Intro
If you’re looking to spin up a modern, secure Kubernetes cluster in Civo Cloud with full observability—this guide is for you. We’ll walk through deploying a Civo Talos K8s cluster using Terraform, and layer in Letsncrypt TLS certs, Prometheus and Grafana for monitoring. Whether you’re building a quick lab, testing a workload, or setting up for production, this setup gives you a rock-solid foundation in minutes.
💡You can find the repo ➡️ terraform-provider-civo along with many tf templates (AWS, Azure, GCP, OCI, AliCloud).
What’s in the box?📦
While Civo provides a K3s Terraform template, I found it too basic for my needs—so I built a more complete talos version and decided to share it🚀.
The deployment includes 19 resources in total:
✅ Civo Kubernetes Cluster (Talos)
✅ Traefik Ingress Controller (via Helm)
✅ Cert-Manager for TLS encryption
✅ Self-Signed ClusterIssuer setup
✅ LetsEncrypt http01 ClusterIssuer setup
✅ Grafana with Letsencrypt TLS certificate
✅ Prometheus
✅ Simple setup leveraging helm charts— easy to customize
Prerequisites
Before you begin, ensure you have the following:
🛠 Terraform (>=1.5
)
🛠 kubectl (>=1.25
)
🛠 Helm (>=3.10
)
☁ Civo Cloud Account with an API key
Getting started
Civo defaults to lightweight k3s clusters, which work great for many use cases. But for this project, I wanted something closer to a production-grade, on-prem setup. So I went with Talos Linux: minimal, secure, and purpose-built for K8s.

1️⃣Clone the repository
Civo talos deployment is located under terraform-provider-civo/k8s/talos directory (see below):
🌍 Repo: https://github.com/brokedba/terraform-examples
This repo is also a one stop shop for (AWS/OI/Azure/Alibaba) terraform deployments🚀
terraform-examples/terraform-provider-civo/
terraform-examples/terraform-provider-civo/k8s/talos
- Navigate to the civo directory and initialize terraform
$ git clone https://github.com/brokedba/terraform-examples.git
📂..
$ cd terraform-examples/terraform-provider-civo/k8s/talos
$ terraform init
2️⃣ Set Up Environment Variables
use an env-vars
file to export your TF_VARS such as Civo API Key. Replace placeholders with your values:
export CIVO_TOKEN="YOUR_CIVO_API_KEY"
export TF_VAR_region="NYC1"
export TF_VAR_compute_type="standard"
export TF_VAR_cluster_node_count=2
export TF_VAR_cluster_name_prefix="cloudthrill"
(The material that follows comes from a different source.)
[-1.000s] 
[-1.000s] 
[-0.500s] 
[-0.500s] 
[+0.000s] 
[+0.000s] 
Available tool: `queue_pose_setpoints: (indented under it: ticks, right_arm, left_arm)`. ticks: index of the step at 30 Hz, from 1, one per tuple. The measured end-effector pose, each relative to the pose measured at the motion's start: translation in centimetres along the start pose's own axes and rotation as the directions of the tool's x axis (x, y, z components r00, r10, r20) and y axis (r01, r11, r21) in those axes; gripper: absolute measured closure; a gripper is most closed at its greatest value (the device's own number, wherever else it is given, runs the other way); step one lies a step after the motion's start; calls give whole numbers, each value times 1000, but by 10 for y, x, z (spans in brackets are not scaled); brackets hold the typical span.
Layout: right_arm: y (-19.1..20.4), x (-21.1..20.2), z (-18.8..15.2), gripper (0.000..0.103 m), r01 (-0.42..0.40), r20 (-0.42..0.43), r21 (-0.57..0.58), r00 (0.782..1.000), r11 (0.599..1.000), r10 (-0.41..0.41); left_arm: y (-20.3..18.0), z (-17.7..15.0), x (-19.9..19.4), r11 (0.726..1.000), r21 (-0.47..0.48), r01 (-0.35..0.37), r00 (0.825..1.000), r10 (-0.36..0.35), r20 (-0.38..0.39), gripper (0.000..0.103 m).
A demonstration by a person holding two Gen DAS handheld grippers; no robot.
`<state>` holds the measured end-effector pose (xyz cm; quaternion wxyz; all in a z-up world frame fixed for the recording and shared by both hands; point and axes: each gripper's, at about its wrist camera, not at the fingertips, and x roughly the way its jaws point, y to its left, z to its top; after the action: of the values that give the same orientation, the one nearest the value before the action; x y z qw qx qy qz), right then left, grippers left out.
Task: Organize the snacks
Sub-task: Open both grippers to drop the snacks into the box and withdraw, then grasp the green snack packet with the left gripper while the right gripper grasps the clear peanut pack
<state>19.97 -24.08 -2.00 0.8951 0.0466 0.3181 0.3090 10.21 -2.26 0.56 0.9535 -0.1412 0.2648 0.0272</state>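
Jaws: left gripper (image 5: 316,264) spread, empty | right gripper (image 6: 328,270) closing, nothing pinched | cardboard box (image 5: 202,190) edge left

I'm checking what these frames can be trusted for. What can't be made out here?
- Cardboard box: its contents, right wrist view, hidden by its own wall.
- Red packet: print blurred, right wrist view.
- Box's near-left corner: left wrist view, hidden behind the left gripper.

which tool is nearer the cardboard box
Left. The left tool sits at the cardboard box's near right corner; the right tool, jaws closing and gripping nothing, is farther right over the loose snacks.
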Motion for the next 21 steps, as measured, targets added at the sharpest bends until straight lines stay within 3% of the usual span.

export TF_VAR_kubernetes_version="talos-v1.5.0"
export TF_VAR_label="k8s-pool"
export TF_VAR_kubernetes_namespace="my-namespace"
### NETWORK ####
export TF_VAR_network_name="default"
export TF_VAR_network_cidr="10.20.0.0/16"
# Monitoring
export TF_VAR_grafana_enabled="true"
export TF_VAR_prometheus_enabled="true"
export TF_VAR_app_name="grafana"
export TF_VAR_metrics_server_enabled="true"
export TF_VAR_ingress_email_issuer="no-reply@example.cloud"
# cluster_node_size="g4s.kube.medium"
- Load the Variables into Your Shell Before running Terraform, source the env-vars file:
$ source env-vars
3️⃣ Run Terraform deployment:
You can now safely run Terraform plan & apply. You will deploy 19 resources in total, including local kubeconfig.
$ terraform plan
$ terraform apply
...
...
...
### Final output
Apply complete! Resources: 19 added, 0 changed, 0 destroyed.
Outputs:
cluster_installed_applications = tolist([])
grafana_admin_password = <sensitive>
grafana_url = "grafan.d402f4e6.nip.io" <---- using nip.io domain
ingress_controller_load_balancer_hostname = "100ca564--eb7c6995cbd3.lb.civo.com"
kubernetes_cluster_endpoint = "https://212.2.240.98:6443"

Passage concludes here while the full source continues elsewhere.